What to Know
- A 54-year-old woman called 911 to report an intruder, then followed responding cops into the house and lunged with a knife, NYPD says
- She ignored instructions to put the knife down, and was shot three times, according to NYPD; she was pronounced dead at the scene
- There was never another intruder in the home, police said
The 54-year-old woman shot and killed by police when she allegedly lunged at them with a 10-inch kitchen knife as they responded to a 911 call that she placed Monday night had been upset earlier in the day about a painkiller prescription a pharmacist declined to fill, her boyfriend tells News 4.

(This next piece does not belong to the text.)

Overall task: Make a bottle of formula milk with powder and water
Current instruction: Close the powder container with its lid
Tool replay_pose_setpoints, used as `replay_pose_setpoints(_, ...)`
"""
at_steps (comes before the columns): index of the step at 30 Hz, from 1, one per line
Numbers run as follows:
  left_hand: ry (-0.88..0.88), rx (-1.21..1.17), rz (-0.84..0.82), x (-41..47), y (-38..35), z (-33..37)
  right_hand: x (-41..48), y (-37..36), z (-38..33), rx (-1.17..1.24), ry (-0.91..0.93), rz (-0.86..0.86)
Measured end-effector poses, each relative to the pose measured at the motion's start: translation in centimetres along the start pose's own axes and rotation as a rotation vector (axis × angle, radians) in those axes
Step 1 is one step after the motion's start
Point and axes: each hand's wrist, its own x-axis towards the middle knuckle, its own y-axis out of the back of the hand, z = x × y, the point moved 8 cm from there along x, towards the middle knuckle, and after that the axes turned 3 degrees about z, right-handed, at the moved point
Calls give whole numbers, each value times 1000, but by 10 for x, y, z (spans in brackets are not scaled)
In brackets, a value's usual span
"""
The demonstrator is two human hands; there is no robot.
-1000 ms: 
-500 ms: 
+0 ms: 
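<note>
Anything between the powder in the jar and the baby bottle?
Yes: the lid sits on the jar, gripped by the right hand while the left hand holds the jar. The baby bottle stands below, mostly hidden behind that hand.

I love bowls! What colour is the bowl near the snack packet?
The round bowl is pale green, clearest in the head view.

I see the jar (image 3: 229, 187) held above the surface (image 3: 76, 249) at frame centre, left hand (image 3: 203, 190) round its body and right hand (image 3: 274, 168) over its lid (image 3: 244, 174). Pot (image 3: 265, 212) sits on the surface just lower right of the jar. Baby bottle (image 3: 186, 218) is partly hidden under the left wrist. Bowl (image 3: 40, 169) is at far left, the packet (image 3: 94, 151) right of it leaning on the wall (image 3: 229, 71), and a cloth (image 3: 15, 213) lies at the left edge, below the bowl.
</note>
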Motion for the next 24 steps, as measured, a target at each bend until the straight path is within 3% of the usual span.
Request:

Ed Rogers, the boyfriend of Susan Muller, told News 4 the painkiller prescription was for her knee. It wasn't clear how long she had had the prescription or the nature of the injury that warranted it, nor is it clear whether her earlier frustration had anything to do with the circumstances surrounding her death.
NYPD Chief of Detectives Dermot Shea said late Monday that Muller called 911 around 5:30 p.m. that day to report an intruder inside her Maspeth home.
Two patrol cars responded to the call, staffed with two officers each, Shea said. Muller met the officers in front of her 69th Street home and directed them to the second floor, saying there was a woman in the home armed with a knife or razor. The cops walked into the home to search, and Muller walked in behind them, according to Shea.
Less than a minute later, she lunged at the cops with the 10-inch knife, Shea said. Muller ignored officers' instructions to put the knife down and that's when an officer fired three shots, hitting her in the torso. Shea said the shooting was captured on police body camera.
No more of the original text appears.